Согласившись на поездку и помолчав немного, Рикардо небрежно, как о чем-то совершенно не важном, начинает рассказывать, что совсем недавно был в Нью-Йорке в гостях у Пола Остера, брал у него интервью для журнала «Джентльмен». Он говорит об этом с такой легкостью, словно это самая незначительная в мире вещь. В первый момент Риба просто не верит своим ушам.
– Ты был дома у Остеров? И как тебе? Когда ты вообще был в Нью-Йорке?
У него просто дух захватило, он расчувствовался от одной мысли, что теперь и Рикардо побывал в трехэтажном особнячке в бруклинском Парк-Слоуп – Рибу однажды пригласили туда, и с тех пор это место – часть его нью-йоркского мифа. Он спрашивает, не находит ли Рикардо, что у Остеров просто очаровательный дом, и что сами они – Сири и Пол – милейшие и приятнейшие люди. Он очарован, как ребенок, в его голосе звучит уверенность, что и Рикардо испытывает похожие чувства.
Но Рикардо только что плечами не пожимает. Он практически не заметил ни района, ни гостеприимства Остеров, ни убранства их дома, ни тем более фасада красного кирпича. На самом деле он ничего не может рассказать о своем визите в викторианские кварталы Парк-Слоуп. Он не придал этому ни малейшего значения. Это было, говорит он, самое обычное интервью. Куда лучше прошла другая встреча – с Джоном Бэнвиллом в Лондоне.
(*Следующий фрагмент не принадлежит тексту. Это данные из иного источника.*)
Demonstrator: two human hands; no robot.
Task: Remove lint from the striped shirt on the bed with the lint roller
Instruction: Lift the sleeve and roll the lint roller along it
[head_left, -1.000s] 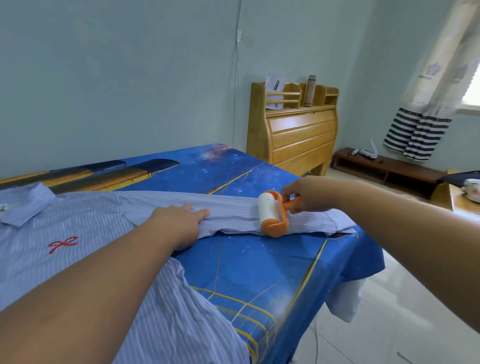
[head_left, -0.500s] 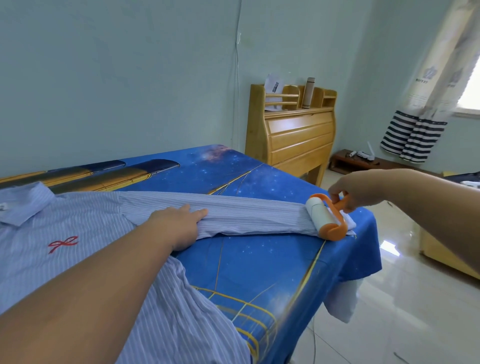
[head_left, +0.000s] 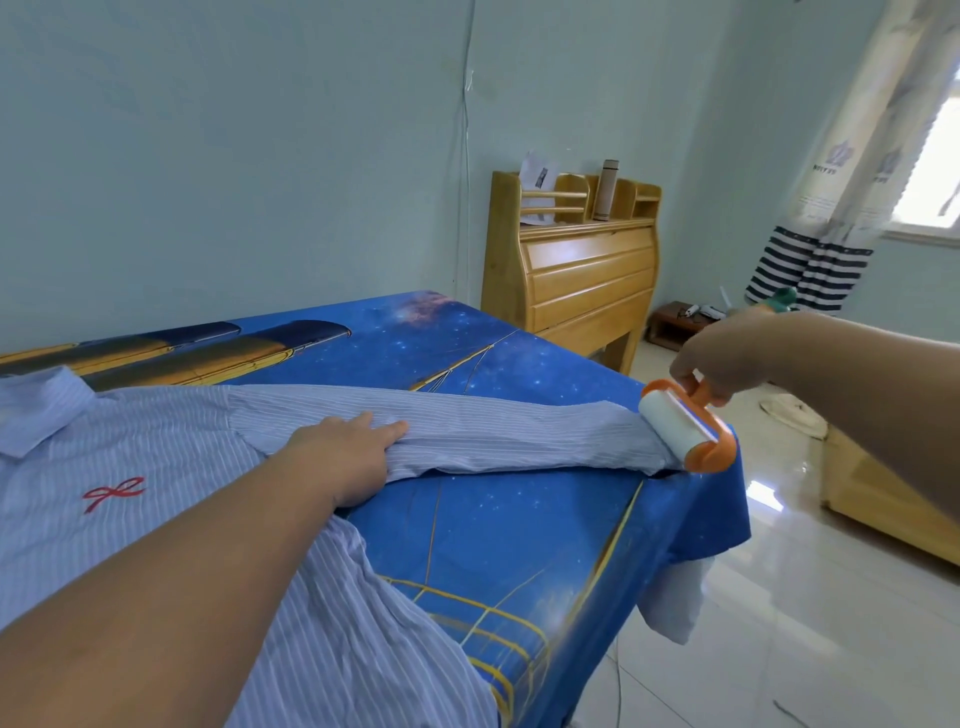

Может быть, дело в том, что Рикардо еще в детстве получил прививку Нью-Йорком и теперь нечувствителен к колдовской атмосфере этого города? Очень может быть. Гуляя там, он чувствует себя естественно, для него в этом нет ничего непостижимого.
Насколько разными могут быть люди, даже если они дружат. Нью-Йорк, Остеры, английская волна… для Рикардо все это столь привычно, столь обыденно, никаких секретов, никакой особой прелести. Он получил это в детстве – даром.
Рикардо легко меняет тему разговора, а с нею и персонажей и говорит, что на другой день после интервью с Остером он встретился в Бостоне с O’Cалливаном. А потом переходит к Брендану Биэну, одному из самых, как он считает, потрясающих ирландцев, когда-либо оказавшихся в Нью-Йорке.
Риба не хочет объяснять Рикардо, что нет никакого смысла рассказывать ему о Биэне, он и без того все о нем знает. Он слушает не перебивая, но, когда Рикардо неосторожно делает паузу, снова вытаскивает на свет тему Остера.
– Как ты думаешь, а в Гане Остера сочли бы хорошим писателем? – с откровенной насмешкой спрашивает он.
– Откуда же мне знать?! – Рикардо смотрит изумленно. – Ты сегодня какой-то очень странный. Это потому, что ты почти никогда не выходишь из дому. То есть не почти, ты вообще никогда не выходишь из дому и просто одичал и разучился разговаривать с людьми. Дублин пойдет тебе на пользу, хотя бы проветришься. Поверь мне, ты не в себе. Открыл бы ты опять свое издательство, тебе нельзя бездельничать. Остер в Гане!! Ладно, пойдем в «Ла Сентраль».